#### TASK INSTRUCTIONS:
Scan the entries below, and for each line that includes the word "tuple", make a copy.

#### STUDY MATERIAL:
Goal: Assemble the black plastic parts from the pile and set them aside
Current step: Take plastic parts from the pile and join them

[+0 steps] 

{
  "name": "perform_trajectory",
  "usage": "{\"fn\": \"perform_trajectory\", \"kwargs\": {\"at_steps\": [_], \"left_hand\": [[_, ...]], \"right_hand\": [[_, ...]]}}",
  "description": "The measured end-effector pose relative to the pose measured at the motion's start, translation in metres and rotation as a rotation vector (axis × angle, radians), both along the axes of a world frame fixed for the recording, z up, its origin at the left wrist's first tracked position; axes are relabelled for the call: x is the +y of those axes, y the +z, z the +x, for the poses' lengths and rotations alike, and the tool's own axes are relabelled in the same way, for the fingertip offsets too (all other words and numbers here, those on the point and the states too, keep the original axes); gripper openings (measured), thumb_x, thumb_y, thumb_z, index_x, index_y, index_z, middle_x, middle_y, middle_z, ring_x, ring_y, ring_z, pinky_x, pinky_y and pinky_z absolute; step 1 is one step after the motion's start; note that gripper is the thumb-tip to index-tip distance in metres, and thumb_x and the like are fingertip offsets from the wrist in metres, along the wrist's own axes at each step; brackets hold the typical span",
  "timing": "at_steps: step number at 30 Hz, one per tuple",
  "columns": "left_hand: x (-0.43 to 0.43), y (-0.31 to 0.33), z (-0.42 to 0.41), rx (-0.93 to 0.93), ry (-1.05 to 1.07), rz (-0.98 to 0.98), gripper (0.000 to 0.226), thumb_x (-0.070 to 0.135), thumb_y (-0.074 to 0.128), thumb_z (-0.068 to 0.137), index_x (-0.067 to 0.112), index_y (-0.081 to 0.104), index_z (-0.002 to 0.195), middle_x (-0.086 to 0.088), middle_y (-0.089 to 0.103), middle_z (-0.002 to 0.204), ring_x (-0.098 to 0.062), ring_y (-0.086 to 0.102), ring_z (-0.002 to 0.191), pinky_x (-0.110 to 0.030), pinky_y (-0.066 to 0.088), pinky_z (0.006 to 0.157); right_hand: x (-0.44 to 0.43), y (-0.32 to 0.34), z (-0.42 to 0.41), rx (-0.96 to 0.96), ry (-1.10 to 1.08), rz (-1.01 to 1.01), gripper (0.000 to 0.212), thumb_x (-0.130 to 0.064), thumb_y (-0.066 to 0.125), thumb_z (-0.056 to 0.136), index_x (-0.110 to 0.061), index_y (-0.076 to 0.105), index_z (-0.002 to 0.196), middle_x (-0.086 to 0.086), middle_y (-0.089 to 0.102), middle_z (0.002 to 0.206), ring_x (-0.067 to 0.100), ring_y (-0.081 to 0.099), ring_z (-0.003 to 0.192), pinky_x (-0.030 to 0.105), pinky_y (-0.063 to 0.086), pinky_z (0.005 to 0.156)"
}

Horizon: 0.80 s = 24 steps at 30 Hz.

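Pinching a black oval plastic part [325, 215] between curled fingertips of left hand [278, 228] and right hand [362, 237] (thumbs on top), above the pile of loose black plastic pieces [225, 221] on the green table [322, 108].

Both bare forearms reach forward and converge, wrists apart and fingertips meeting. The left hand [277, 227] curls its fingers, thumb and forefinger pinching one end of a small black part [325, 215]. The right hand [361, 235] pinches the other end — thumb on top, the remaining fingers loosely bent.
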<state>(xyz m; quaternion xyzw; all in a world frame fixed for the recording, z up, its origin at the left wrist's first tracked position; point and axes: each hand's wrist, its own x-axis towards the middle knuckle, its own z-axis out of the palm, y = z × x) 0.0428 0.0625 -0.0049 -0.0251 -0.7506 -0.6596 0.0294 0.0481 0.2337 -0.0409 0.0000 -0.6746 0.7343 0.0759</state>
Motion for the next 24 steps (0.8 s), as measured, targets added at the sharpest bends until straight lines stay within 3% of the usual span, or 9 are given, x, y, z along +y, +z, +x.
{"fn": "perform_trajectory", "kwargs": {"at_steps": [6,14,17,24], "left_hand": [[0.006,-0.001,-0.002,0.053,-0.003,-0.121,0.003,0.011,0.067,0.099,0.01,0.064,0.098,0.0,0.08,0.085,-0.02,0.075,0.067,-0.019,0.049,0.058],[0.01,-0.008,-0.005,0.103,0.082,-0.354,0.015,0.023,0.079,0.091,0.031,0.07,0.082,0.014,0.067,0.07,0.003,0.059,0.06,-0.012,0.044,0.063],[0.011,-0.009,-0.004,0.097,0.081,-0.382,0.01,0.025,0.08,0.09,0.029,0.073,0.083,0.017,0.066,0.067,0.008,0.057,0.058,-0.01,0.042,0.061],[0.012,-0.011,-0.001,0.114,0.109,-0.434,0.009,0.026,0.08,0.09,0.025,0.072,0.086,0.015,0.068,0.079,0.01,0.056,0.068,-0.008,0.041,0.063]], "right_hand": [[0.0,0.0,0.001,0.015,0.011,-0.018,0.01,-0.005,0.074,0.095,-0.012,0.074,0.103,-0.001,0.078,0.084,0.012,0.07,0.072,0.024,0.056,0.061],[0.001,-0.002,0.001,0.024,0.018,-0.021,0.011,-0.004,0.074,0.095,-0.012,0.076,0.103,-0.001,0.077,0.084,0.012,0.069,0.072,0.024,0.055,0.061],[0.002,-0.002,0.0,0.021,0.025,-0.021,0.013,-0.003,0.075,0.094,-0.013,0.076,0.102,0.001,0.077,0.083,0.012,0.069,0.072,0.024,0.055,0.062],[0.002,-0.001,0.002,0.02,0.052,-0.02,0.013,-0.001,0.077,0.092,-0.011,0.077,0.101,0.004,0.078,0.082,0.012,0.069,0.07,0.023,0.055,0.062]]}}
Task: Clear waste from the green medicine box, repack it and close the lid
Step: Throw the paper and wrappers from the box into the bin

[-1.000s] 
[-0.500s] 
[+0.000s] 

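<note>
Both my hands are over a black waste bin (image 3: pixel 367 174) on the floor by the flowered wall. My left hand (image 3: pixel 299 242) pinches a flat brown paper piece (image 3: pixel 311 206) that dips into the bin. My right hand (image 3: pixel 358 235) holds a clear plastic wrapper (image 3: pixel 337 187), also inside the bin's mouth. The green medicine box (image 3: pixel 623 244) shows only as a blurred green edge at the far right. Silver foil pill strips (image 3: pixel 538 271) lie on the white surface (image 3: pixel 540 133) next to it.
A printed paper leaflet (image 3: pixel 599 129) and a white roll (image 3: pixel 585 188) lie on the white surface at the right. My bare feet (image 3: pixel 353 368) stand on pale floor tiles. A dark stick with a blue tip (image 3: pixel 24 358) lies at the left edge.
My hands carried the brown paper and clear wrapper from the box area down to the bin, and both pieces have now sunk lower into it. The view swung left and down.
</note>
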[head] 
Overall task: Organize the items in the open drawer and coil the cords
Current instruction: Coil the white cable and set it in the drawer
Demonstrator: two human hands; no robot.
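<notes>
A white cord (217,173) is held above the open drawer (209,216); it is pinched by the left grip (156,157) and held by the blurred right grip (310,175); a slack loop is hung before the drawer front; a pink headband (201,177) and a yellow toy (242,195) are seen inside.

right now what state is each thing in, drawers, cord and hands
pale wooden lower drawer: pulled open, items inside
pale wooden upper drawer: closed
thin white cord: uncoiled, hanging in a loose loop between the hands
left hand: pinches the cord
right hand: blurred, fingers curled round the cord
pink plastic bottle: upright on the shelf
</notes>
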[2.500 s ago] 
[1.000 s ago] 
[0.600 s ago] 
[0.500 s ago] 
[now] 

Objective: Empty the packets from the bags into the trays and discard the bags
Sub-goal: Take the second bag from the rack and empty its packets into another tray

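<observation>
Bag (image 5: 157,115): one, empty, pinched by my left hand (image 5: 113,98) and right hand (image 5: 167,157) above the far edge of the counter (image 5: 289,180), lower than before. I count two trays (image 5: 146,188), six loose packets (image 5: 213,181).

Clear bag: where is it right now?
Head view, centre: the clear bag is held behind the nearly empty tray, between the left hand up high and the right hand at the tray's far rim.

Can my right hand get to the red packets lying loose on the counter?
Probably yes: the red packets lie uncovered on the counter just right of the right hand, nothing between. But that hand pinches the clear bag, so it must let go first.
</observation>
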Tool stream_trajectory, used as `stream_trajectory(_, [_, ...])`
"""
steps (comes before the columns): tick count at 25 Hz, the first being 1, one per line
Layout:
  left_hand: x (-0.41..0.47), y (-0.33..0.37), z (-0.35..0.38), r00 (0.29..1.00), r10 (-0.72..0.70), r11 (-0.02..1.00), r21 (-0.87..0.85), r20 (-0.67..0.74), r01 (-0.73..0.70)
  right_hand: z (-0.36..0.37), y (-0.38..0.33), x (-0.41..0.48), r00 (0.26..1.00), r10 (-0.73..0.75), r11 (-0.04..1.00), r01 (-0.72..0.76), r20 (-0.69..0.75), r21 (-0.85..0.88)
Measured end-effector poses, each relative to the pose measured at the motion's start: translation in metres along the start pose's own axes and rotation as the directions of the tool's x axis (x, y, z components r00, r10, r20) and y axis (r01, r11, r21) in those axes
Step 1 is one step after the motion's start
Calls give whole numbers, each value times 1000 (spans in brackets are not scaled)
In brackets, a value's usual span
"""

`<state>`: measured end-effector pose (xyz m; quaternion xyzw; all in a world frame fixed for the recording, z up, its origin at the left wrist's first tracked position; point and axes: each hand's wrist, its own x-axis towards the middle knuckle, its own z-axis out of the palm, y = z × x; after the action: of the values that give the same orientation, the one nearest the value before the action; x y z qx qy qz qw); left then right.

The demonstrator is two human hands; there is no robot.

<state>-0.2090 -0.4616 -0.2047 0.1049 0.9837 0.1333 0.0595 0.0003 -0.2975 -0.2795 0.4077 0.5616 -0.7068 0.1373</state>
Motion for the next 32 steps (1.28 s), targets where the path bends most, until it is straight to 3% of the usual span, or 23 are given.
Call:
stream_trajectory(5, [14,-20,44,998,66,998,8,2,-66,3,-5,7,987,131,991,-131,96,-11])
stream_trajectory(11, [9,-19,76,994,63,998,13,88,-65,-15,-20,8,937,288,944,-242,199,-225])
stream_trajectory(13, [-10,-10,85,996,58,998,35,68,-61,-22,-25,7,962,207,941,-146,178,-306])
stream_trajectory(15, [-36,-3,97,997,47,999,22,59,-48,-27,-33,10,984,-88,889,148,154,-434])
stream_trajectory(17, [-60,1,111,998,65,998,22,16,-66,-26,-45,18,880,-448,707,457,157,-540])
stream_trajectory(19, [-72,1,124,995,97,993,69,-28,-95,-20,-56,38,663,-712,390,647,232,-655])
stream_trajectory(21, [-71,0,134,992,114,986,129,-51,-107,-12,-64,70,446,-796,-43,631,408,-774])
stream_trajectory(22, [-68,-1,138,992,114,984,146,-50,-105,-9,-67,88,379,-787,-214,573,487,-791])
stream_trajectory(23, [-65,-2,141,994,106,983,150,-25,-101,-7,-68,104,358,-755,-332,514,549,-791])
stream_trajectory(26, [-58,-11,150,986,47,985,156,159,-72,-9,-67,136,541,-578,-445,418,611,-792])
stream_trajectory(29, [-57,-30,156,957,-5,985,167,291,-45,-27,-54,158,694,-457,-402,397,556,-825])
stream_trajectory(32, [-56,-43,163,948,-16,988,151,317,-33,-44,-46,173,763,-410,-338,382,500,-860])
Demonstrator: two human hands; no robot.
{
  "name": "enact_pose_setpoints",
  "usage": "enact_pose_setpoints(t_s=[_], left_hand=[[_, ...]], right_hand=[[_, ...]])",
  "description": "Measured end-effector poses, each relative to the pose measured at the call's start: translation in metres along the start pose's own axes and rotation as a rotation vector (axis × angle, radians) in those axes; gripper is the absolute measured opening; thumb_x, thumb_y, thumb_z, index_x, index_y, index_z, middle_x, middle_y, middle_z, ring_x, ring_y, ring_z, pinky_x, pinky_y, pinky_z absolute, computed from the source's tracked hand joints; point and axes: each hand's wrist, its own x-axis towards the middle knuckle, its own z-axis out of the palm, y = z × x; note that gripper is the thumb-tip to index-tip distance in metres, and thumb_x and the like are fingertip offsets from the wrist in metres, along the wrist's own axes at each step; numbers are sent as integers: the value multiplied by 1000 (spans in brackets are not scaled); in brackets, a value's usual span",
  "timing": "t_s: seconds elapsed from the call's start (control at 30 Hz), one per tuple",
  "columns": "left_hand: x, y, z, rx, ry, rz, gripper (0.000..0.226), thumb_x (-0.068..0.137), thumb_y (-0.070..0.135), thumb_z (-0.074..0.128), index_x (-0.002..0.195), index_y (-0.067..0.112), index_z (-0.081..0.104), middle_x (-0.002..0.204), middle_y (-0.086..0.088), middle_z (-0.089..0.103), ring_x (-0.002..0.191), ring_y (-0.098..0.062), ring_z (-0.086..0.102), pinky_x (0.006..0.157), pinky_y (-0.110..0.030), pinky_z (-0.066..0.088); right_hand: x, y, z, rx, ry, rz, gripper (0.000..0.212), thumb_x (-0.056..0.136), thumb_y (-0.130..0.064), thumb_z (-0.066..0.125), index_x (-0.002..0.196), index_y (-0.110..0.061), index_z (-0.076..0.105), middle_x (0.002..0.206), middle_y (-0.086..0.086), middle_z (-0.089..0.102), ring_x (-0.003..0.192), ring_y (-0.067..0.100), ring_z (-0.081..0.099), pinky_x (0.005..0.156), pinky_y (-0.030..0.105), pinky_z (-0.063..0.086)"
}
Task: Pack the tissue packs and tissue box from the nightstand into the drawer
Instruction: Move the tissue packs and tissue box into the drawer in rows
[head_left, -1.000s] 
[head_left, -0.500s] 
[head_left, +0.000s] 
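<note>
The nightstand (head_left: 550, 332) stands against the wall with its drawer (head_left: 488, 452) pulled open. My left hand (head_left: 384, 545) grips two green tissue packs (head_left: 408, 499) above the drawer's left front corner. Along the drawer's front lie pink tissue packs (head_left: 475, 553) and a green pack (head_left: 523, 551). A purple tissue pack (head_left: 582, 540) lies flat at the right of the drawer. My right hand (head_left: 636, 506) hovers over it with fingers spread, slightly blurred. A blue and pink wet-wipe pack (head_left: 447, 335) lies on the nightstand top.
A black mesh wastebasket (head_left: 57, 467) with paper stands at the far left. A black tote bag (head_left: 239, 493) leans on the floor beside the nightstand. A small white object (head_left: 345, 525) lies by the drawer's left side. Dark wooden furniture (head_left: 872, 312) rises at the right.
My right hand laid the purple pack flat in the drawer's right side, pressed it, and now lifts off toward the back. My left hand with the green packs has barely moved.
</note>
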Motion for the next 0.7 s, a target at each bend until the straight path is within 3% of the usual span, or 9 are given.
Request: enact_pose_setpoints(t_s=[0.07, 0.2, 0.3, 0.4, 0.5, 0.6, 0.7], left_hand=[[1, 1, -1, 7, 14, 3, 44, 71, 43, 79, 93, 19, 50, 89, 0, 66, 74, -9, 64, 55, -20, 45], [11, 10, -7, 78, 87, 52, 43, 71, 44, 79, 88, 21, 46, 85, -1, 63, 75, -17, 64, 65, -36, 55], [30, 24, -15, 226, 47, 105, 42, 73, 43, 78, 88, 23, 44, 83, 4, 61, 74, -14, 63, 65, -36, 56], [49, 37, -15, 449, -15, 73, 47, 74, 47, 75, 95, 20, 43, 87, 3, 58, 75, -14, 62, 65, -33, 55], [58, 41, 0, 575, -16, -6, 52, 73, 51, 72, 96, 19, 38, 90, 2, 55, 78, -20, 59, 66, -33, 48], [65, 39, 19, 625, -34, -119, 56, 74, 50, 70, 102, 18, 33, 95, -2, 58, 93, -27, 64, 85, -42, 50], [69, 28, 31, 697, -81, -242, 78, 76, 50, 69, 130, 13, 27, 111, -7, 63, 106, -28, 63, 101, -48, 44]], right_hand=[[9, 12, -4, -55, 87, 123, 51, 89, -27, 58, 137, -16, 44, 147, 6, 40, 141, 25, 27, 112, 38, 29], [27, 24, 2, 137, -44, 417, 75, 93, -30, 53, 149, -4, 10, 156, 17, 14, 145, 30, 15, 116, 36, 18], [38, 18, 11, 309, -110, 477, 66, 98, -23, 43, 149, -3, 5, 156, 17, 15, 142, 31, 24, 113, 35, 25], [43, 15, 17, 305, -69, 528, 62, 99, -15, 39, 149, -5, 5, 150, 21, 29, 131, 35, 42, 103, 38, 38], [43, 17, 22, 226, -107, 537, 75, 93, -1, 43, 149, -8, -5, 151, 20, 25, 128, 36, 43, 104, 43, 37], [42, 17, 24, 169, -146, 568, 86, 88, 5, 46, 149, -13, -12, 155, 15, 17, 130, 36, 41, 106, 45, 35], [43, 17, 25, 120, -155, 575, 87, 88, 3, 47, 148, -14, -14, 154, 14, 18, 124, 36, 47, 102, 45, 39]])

#### RESPONSE AREA:
  "timing": "at_steps: step number at 30 Hz, one per tuple",
  "timing": "t_s: seconds elapsed from the call's start (control at 30 Hz), one per tuple",

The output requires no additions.